O comanejo pressupõe a existência de um conjunto de opções de uso da propriedade para a gestão dos recursos naturais por seus usuários, com base em arranjos criados pelas próprias comunidades. Embora, no comanejo não necessariamente os usuários dos recursos tenham a sua posse, os diferentes sistemas de direitos de propriedade podem ter implicações diversas para seu funcionamento.

O fracasso da comunidade pode resultar, em alguns casos, na destruição dos recursos comuns (JENTOFT et al., 1995). Esse fracasso pode acontecer por não se estimular o autocontrole, a responsabilidade e coesão entre os membros da comunidade. Uma comunidade que se tenha desintegrado socialmente também perderá sua capacidade de punir comportamentos inaceitáveis com relação à pesca. A ação coletiva realiza-se por meio da participação efetiva das comunidades no manejo dos RC.
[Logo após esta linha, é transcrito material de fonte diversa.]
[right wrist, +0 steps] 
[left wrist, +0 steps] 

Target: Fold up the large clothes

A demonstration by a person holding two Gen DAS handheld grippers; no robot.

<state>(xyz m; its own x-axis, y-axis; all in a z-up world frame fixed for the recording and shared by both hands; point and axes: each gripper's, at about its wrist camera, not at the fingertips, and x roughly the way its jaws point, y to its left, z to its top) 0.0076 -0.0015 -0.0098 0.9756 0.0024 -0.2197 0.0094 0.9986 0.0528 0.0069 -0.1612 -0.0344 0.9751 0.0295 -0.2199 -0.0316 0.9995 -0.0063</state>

Um estudo realizado na Ilha de São Salvador (BERKES et al., 2006) onde foi criado o comanejo de recursos pesqueiros mostra que o sucesso do projeto de gestão compartilhada depende da participação dos atores e de um sentido de propriedade no planejamento e na implementação do projeto, clareza de objetivos, apoio dos líderes, parceria entre os pescadores e o governo, a especificação e legitimidade dos direitos dos usuários e da fiscalização, capacitação, e benefícios tangíveis como a redefinição do acesso aos recursos, mudança para

métodos de pesca não-destrutivos, melhor fiscalização e mudança biológicas, econômicas e sociais observáveis.